_TASK DETAILS_:
Retype each line of the data below exactly, beginning with the first and ending with the one that contains "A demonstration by". Pictures do not belong in the copy.

** INFORMATION SUPPLIED follows **

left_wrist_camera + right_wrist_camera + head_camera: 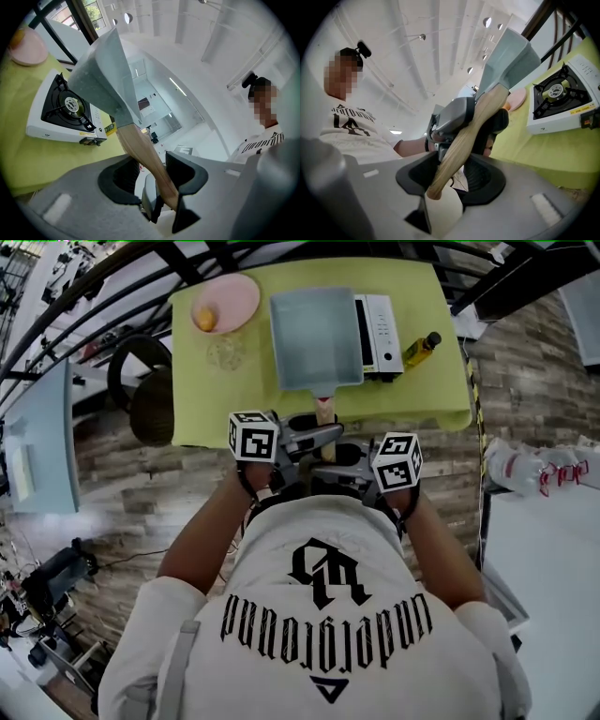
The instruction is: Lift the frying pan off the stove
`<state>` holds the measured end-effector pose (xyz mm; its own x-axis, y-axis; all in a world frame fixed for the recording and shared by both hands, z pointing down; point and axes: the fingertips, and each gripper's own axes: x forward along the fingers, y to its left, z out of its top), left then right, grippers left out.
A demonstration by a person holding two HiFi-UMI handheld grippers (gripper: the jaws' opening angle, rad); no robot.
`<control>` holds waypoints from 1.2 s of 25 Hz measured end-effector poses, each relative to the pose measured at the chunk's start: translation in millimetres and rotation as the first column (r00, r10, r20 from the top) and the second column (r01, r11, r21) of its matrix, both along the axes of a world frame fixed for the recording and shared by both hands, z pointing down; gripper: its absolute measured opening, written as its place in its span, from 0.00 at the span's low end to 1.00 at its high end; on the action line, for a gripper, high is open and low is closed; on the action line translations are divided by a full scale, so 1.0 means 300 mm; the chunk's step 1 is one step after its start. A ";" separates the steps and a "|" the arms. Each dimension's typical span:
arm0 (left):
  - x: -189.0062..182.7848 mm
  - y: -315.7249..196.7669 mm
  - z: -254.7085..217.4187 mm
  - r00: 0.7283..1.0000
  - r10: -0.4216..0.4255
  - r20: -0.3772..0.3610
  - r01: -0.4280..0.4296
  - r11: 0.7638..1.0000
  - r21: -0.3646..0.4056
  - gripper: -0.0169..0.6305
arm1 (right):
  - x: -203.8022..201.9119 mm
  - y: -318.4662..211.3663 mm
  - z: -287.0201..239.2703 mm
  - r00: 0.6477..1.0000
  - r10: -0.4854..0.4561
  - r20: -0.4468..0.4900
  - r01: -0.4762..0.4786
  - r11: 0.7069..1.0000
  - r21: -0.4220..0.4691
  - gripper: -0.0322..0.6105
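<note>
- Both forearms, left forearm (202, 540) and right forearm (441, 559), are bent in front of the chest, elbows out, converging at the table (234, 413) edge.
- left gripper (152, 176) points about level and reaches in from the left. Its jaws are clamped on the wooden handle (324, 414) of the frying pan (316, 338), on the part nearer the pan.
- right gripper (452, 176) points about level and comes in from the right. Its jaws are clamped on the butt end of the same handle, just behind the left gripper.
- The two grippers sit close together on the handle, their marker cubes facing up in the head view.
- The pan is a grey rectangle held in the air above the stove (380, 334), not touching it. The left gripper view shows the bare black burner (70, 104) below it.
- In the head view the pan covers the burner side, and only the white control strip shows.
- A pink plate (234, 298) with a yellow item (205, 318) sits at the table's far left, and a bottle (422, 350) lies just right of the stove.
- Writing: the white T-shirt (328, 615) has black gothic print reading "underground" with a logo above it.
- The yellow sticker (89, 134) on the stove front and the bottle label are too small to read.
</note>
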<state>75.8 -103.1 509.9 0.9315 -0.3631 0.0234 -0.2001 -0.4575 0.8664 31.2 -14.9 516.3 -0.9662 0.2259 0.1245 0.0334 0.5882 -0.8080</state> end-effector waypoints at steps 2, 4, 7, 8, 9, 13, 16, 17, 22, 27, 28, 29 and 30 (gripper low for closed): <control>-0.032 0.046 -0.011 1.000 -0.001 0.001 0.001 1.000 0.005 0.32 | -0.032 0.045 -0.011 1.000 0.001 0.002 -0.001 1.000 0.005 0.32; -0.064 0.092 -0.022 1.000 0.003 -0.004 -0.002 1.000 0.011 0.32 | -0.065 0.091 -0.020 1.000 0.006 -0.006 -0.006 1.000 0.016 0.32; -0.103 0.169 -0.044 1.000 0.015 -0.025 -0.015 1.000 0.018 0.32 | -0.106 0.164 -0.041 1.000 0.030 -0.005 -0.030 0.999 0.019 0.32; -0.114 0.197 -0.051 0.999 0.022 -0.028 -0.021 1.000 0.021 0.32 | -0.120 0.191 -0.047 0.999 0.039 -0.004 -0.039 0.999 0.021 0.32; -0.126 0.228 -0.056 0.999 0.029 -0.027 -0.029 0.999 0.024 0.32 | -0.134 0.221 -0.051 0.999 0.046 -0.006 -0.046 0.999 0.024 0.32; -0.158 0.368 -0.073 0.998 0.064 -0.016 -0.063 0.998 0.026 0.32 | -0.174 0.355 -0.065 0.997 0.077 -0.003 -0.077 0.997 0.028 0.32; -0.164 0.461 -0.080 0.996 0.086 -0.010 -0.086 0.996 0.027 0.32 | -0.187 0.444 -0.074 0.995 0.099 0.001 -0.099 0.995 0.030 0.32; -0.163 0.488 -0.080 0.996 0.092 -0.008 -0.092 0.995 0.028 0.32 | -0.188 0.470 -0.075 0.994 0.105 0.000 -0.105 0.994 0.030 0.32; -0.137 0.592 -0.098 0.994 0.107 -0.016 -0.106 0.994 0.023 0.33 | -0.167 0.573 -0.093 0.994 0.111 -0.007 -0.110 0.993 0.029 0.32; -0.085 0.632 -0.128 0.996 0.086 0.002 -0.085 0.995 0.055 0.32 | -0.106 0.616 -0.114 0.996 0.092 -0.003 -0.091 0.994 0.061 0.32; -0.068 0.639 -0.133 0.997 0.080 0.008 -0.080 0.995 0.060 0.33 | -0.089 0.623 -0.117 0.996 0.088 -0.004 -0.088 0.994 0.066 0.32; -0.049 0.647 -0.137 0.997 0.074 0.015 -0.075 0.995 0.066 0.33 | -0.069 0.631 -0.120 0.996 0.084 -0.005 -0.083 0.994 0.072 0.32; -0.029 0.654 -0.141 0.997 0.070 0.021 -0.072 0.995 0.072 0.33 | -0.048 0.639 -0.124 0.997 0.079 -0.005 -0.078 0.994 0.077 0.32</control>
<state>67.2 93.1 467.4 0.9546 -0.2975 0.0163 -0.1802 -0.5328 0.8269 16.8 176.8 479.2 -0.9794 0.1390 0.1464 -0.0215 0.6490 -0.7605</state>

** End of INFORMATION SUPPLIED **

_SOLUTION TO THIS PROBLEM_:
left_wrist_camera + right_wrist_camera + head_camera: 
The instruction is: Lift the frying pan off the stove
`<state>` holds the measured end-effector pose (xyz mm; its own x-axis, y-axis; all in a world frame fixed for the recording and shared by both hands, z pointing down; point and axes: the fingertips, and each gripper's own axes: x forward along the fingers, y to its left, z out of its top), left then right, grippers left out.
A demonstration by a person holding two HiFi-UMI handheld grippers (gripper: the jaws' opening angle, rad); no robot.

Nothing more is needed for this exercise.